The percent change scores at each lag were statistically compared across the group using linear regression methods to determine brain regions having linear trends in activation related to tapping frequency or number of taps. We also performed additional ANOVAs to test for interactions between tapping frequency and tap quantity. Activation maps became thresholded at P < 0.001 at the voxel level and at P < 0.01 at the cluster level using Monte Carlo simulation tools in AFNI. The anatomical location of the activation clusters was determined from the Talairach tools provided in AFNI (Lancaster et al. 2000
) and brain atlases (Duvernoy 1991
; Schmahmann et al. 1999
; Talairach and Tournoux 1988
). For illustrative purposes, we also generated average time courses of functional MRI signal obtained during movement from each of several activation clusters. The data for the time-course illustrations derived only from voxels (and the ensuing clusters) passing through the two-stage inferential analysis just described. We first defined a region from which to extract the fMRI signal time series by creating an anatomical mask; the mask became established either by demarcating isolated activation clusters, for example, the SMA (Fig. 2A) or by dividing a cluster spanning cortical fields and demarcating its subregions, for example, M1 and somatic sensory (S1) cortex (Fig. 2B), according to gyral and sulcal landmarks using the same tools noted above.
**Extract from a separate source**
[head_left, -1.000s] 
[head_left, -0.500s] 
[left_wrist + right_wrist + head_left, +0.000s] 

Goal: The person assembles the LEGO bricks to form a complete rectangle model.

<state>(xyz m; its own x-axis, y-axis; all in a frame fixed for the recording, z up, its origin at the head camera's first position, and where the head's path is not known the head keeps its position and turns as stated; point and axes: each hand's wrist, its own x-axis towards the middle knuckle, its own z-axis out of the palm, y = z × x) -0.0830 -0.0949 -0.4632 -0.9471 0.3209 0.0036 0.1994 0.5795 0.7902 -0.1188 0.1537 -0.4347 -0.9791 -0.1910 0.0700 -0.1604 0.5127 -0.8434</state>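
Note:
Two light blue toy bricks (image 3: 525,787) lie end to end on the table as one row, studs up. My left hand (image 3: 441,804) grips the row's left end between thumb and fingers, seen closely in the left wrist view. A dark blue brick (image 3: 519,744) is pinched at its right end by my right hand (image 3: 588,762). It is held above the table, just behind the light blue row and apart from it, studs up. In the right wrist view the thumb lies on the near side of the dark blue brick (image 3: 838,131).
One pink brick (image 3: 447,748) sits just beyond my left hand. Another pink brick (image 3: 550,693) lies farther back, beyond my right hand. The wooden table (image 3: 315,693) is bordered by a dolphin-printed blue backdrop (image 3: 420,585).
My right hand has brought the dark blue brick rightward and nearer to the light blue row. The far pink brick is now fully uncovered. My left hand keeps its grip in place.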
For each participant, we next averaged the percentage change signal obtained from each time-point (210 s poststimulus) for each voxel within the defined region. Note that because of the morphological normalization procedures, the individual time series data were assumed to derive from the same brain area. The individual participant data obtained in this manner were averaged to create a grouped fMRI time series for each region (Fig. 3).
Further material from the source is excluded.